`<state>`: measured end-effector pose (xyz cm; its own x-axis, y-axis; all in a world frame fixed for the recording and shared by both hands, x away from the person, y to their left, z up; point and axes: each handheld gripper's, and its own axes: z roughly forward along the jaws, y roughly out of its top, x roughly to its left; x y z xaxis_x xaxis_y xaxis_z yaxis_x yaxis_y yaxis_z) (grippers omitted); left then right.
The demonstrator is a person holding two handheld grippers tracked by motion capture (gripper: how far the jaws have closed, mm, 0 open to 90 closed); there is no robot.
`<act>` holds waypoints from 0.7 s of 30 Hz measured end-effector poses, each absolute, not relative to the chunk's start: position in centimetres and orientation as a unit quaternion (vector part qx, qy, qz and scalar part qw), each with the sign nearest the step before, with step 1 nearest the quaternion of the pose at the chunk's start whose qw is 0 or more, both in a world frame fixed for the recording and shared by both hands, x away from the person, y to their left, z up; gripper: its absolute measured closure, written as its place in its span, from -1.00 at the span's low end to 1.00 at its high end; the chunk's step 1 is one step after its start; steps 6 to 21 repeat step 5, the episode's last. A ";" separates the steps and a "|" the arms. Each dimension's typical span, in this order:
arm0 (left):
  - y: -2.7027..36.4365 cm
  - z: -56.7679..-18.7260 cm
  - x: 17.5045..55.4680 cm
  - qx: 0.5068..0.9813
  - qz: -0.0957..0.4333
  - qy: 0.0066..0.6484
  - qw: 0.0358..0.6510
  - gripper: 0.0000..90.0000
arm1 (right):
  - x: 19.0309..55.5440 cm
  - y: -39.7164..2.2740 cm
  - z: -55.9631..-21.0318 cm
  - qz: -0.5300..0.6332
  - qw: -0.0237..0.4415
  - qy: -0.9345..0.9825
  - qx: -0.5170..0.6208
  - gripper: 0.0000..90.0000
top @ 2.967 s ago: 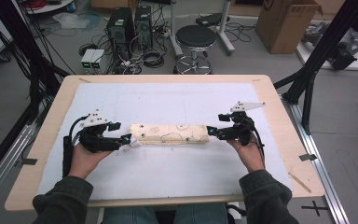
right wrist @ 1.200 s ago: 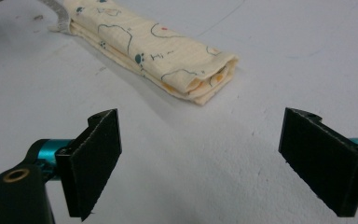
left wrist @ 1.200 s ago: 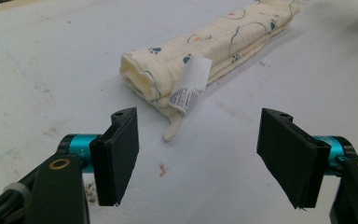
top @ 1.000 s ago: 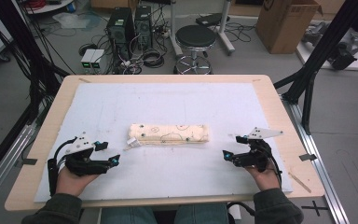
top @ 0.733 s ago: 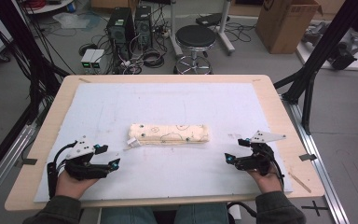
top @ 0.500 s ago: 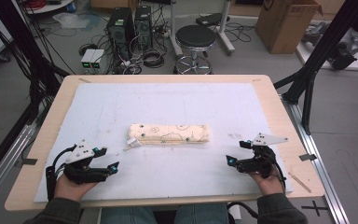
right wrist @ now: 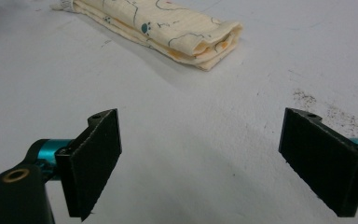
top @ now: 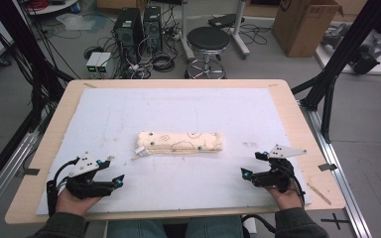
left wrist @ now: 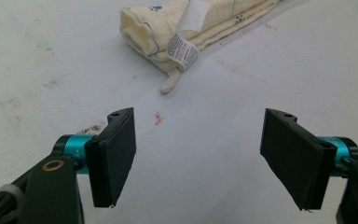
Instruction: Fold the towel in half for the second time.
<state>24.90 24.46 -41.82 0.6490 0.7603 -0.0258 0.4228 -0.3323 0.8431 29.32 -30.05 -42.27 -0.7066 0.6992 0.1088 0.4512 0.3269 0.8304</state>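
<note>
On your worktop (top: 297, 119) you have one white mat (top: 228, 109) and one rolled cloth (top: 181, 142), which carries one care label (left wrist: 182, 48). You hold two grippers: one left gripper (top: 110, 181) and one right gripper (top: 252, 166), each with two black jaws, four in all, every pair standing wide apart. Two grey three-cornered plates top them, one apiece. Beyond the worktop you have one round stool (top: 208, 38), two computer towers (top: 140, 22) and one cardboard box (top: 305, 22) on the floor.
</note>
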 end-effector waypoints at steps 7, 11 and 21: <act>24.5 -41.7 24.9 0.793 0.193 0.370 0.444 -0.40 | 29.3 -30.0 -42.2 0.455 0.135 0.804 0.358 -0.72; 24.5 -41.7 24.9 0.793 0.193 0.370 0.444 -0.40 | 29.3 -30.0 -42.2 0.455 0.135 0.804 0.358 -0.72; 24.5 -41.7 24.9 0.793 0.193 0.370 0.444 -0.40 | 29.3 -30.0 -42.2 0.455 0.135 0.804 0.358 -0.72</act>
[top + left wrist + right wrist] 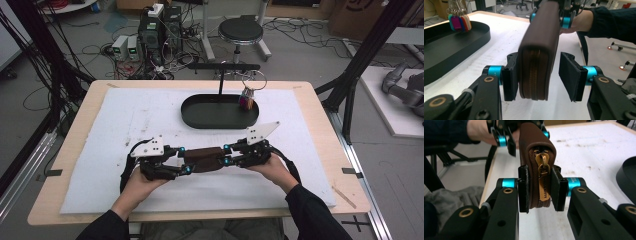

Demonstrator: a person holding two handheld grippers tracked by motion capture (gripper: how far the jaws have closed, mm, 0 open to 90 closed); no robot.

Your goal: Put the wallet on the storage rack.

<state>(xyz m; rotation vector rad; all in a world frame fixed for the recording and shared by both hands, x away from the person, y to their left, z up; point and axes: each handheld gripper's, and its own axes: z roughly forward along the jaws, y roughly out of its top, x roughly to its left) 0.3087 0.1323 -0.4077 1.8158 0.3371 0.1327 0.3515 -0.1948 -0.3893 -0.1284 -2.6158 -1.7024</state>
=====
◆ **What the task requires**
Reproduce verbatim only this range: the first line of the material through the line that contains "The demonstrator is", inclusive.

◆ **Task output**
`<state>`: measured end-effector pose (xyz cm; its own x-axis, y-axis; all in a world frame fixed for the recording and shared by both hands, x away from the person, y to their left, z up; point and axes: each handheld gripper's, and its own axes: z roughly forward along the jaws, y roughly out of its top, x roughly to its left; x y z xaxis_x xaxis_y xaxis_z yaxis_x yaxis_y yaxis_z) (grippers omitted); left then right.
The demonstrator is a person holding two handheld grippers tracked by motion capture (gripper: how far the jaws have closed, mm, 0 open to 90 closed); there is no robot.

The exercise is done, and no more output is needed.